The capstone is conducted in a workshop manner in order to give advanced students a hands-on experience and an opportunity to develop their project ideas into implementable, deliverable and presentable professional outputs. Only requirements are a specific and real-life issue/problem, curiosity for solutions, and careful and active engagement with materials presented. Each class meeting proceeds in two parts: a substantive lecture and discussion based on assigned materials, and workshop on individual projects.

From the moment the problem is identified until it is solved, every project goes through a series of design phases known as the project cycle. Each phase in the project cycle is crucial and needs to be fully completed and perfected before moving onto the next phase. Mimicking that real professional experience, the capstone is organized around the phases of the project cycle. At the completion of the semester, participants will become both fully versed in Project Cycle Management (PCM is the results-based decision-making tool used widely in development focused organizations at all levels) and will have had opportunity to apply PCM tools to their own project ideas. They will have a complete project proposal that can be submitted for fundraising purposes and can be used for a graduation portfolio showcasing their applied training to prospective employers.

PIA 2096 Capstone: Managing the Military

Professor Ryan Grauer, Thursdays 9 a.m. to noon

This research-oriented capstone introduces students to the myriad ways in which the “civil-military problematique” permeates governance of and attempts to maintain stability in states in the contemporary world and gives them the opportunity to apply what they have learned in GSPIA to better understand how democracies, in particular, manage the portion of their population that has been trained and equipped to use force to change political outcomes.
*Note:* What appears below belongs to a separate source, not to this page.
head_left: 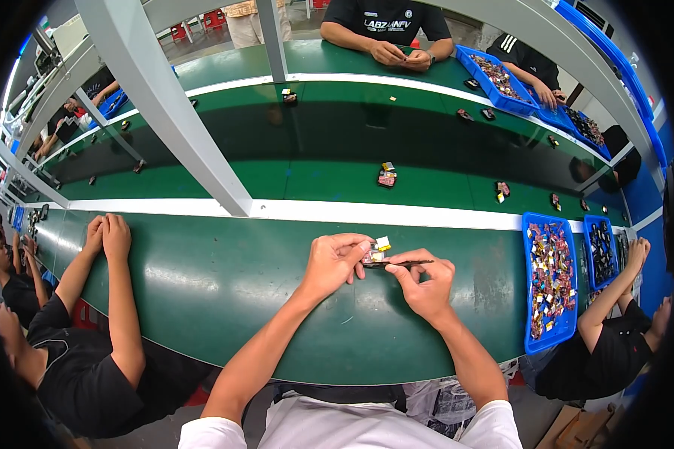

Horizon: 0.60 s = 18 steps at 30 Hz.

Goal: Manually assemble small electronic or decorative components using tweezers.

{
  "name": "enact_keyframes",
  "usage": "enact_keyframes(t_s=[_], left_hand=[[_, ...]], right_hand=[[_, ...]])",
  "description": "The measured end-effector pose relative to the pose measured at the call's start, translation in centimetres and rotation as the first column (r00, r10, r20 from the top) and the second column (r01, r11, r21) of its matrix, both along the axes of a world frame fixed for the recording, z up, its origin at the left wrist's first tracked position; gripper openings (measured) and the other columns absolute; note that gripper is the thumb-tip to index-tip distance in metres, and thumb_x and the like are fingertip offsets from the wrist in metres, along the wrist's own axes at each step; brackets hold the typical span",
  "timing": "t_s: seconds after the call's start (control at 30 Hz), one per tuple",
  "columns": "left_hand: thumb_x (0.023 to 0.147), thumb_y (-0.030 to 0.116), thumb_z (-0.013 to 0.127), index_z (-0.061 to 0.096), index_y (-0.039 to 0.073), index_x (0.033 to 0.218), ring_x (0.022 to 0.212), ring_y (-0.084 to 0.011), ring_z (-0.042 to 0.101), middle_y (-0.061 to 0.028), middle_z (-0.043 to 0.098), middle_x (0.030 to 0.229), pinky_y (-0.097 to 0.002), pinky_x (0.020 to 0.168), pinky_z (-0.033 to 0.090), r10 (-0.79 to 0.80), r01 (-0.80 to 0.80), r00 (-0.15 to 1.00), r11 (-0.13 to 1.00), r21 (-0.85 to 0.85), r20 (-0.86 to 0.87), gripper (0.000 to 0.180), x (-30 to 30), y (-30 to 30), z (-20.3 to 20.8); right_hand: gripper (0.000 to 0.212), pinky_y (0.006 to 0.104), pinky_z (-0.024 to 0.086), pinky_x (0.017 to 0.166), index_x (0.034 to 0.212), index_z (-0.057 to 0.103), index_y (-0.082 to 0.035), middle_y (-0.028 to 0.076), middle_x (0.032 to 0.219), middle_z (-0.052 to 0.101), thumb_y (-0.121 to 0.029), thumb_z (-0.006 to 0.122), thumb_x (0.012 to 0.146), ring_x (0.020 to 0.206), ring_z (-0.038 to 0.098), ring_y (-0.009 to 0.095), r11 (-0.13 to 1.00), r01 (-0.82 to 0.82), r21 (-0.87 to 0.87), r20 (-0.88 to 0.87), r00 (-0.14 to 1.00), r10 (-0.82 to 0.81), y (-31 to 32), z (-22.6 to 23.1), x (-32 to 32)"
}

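Over the green bench in front of me, my left hand [334, 263] pinches a small electronic part with a white and yellow tab [383, 243]. My right hand [428, 286] is closed on a thin, dark, pointed piece [416, 263], perhaps tweezers; its exact kind is too small to tell. Its left end meets the part at my left fingertips. Both hands are close together, and the fingers cover much of the part.
A blue tray [529, 299] of small red, white and yellow parts lies to my right, with another blue tray [612, 258] of dark pieces beyond. Past a white rail [329, 212], a belt [337, 191] carries scattered parts. A grey post [172, 105] slants at left. Co-workers sit around.
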State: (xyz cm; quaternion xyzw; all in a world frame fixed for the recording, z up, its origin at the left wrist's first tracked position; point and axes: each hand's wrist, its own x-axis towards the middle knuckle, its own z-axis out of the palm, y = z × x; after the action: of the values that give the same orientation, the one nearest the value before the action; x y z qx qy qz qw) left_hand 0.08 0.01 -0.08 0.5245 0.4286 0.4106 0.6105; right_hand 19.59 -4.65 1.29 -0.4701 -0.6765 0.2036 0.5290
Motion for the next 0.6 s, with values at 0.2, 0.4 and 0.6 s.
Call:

The civil-military problematique is that states must have a military institution that is simultaneously strong enough to protect the political community from enemies and obedient enough not to pose a threat itself to that political community. Achieving such an outcome requires proper definition of what counts as military and what counts as civilian, how much say civilians should have over military operational matters, and how much influence the military should have on civilian policy decisions. The range of issues that speak to such matters is virtually limitless, spanning from topics like food deserts that impact military recruitment to the environmental impact of basing policies to veteran endorsements of political candidates to civilian definition of rules of engagement and selection of operational targets. There is little policy in modern democratic states that is not relevant to the problematique in some fashion. Accordingly, this capstone is appropriate for all GSPIA students, regardless of program or major.

By the end of the semester, students will have, either individually or in groups, produced a substantial research product on a policy-relevant question related to the problematique and, in the process, deepened their appreciation and understanding of the challenges of managing the military.